WORK TO COMPLETE: Without the images, reproduce each line of the material exactly.

AVAILABLE DATA:
====
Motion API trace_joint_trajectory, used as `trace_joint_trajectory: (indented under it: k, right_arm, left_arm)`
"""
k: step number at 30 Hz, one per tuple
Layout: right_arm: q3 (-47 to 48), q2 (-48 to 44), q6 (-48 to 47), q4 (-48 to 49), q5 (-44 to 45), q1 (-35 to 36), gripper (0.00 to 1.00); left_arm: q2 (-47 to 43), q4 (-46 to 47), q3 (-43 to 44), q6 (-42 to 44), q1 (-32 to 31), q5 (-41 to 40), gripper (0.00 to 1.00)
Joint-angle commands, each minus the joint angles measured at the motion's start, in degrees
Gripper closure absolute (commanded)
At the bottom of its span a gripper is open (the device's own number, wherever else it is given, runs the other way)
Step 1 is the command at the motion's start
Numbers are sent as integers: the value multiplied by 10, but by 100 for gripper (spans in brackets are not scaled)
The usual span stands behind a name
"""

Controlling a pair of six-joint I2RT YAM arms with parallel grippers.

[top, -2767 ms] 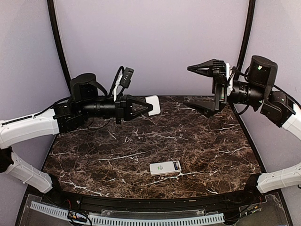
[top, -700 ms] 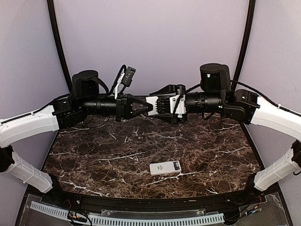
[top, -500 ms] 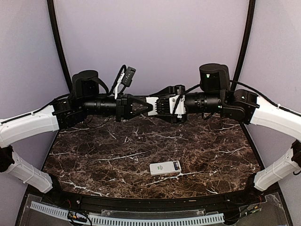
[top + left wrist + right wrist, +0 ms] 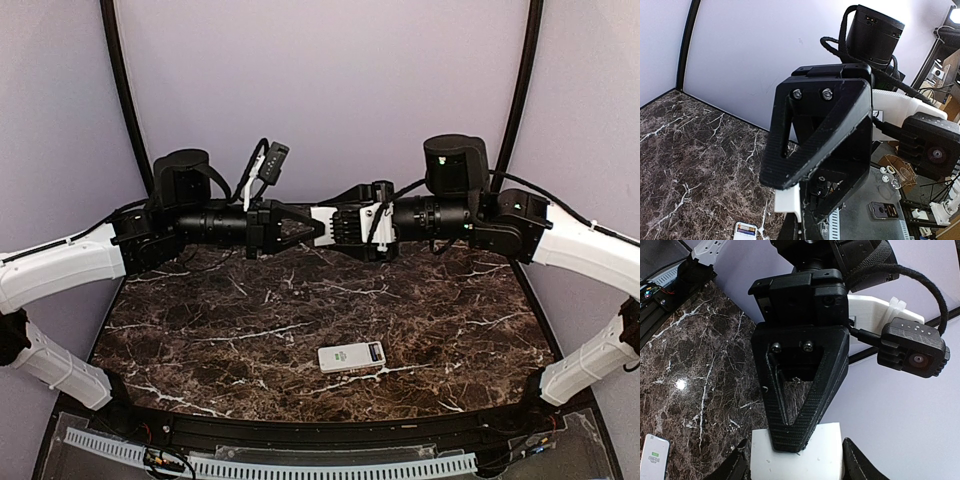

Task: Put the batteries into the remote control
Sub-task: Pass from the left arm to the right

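Left claw pinches a plain white flat plastic piece mid-frame; right claw straddles it, and I cannot tell its grip. Small white rectangular plastic remote control lies lower centre on the dark marble table, long axis left-right.

Remote control on table, before raised cover piece.

Barred at mid-height across the back of the table — left gripper and right gripper tip to tip around a white piece. Open underneath and toward the near edge, save for the remote control lying flat near front centre.
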Motion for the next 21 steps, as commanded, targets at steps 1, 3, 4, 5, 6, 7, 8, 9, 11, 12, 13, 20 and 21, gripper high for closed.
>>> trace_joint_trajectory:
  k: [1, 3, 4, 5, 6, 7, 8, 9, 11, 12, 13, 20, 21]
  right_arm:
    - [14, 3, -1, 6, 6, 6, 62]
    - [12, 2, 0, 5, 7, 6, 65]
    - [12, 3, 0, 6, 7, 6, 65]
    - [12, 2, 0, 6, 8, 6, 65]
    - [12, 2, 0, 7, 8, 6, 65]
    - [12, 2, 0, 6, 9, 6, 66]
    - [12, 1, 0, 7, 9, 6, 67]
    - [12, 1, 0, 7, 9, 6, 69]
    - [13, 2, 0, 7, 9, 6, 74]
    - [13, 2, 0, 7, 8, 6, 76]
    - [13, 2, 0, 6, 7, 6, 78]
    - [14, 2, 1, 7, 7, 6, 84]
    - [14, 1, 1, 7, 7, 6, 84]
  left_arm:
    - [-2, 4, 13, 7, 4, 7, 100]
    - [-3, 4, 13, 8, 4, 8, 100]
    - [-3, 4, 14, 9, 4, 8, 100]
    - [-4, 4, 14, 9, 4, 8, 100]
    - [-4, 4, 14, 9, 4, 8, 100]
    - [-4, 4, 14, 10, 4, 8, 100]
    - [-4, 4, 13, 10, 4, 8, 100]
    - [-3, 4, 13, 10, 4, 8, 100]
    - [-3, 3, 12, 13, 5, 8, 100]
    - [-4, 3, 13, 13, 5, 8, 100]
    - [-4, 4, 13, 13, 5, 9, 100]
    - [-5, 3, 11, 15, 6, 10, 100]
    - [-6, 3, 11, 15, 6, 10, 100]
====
RESPONSE TO THE EXERCISE:
Motion API trace_joint_trajectory, used as `trace_joint_trajectory: (indented under it: k, right_arm, left_arm)`
"""
k: step number at 30 Hz, one per tuple
Layout: right_arm: q3 (-47 to 48), q2 (-48 to 44), q6 (-48 to 47), q4 (-48 to 49), q5 (-44 to 45), q1 (-35 to 36), gripper (0.00 to 1.00); left_arm: q2 (-47 to 43), q4 (-46 to 47), q3 (-43 to 44), q6 (-42 to 44), q1 (-32 to 31), q5 (-41 to 40), gripper (0.00 to 1.00)
Joint-angle commands, each minus the joint angles measured at the motion's start, in degrees
Gripper closure absolute (commanded)
At the bottom of its span a gripper is open (the device's own number, wherever else it is given, runs the other way)
Step 1 is the command at the motion's start
Numbers are sent as integers: the value multiplied by 10, but by 100 for gripper (spans in brackets are not scaled)
The usual span stands behind a name
"""

Controlling a pair of six-joint I2RT YAM arms with parallel grippers.

[top, -2767 ms] 
[top, -700 ms] 
[top, -500 ms] 
[top + left wrist + right wrist, +0 ms] 

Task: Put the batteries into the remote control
Sub-task: Pass from the left arm to the right

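Left claw pinches a plain white flat plastic piece mid-frame; right claw straddles it, and I cannot tell its grip. Small white rectangular plastic remote control lies lower centre on the dark marble table, long axis left-right.

Remote control on table, before raised cover piece.

Barred at mid-height across the back of the table — left gripper and right gripper tip to tip around a white piece. Open underneath and toward the near edge, save for the remote control lying flat near front centre.
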Motion for the next 21 steps, as commanded, targets at steps 1, 3, 4, 5, 6, 7, 8, 9, 11, 12, 13, 20 and 21, gripper high for closed.
>>> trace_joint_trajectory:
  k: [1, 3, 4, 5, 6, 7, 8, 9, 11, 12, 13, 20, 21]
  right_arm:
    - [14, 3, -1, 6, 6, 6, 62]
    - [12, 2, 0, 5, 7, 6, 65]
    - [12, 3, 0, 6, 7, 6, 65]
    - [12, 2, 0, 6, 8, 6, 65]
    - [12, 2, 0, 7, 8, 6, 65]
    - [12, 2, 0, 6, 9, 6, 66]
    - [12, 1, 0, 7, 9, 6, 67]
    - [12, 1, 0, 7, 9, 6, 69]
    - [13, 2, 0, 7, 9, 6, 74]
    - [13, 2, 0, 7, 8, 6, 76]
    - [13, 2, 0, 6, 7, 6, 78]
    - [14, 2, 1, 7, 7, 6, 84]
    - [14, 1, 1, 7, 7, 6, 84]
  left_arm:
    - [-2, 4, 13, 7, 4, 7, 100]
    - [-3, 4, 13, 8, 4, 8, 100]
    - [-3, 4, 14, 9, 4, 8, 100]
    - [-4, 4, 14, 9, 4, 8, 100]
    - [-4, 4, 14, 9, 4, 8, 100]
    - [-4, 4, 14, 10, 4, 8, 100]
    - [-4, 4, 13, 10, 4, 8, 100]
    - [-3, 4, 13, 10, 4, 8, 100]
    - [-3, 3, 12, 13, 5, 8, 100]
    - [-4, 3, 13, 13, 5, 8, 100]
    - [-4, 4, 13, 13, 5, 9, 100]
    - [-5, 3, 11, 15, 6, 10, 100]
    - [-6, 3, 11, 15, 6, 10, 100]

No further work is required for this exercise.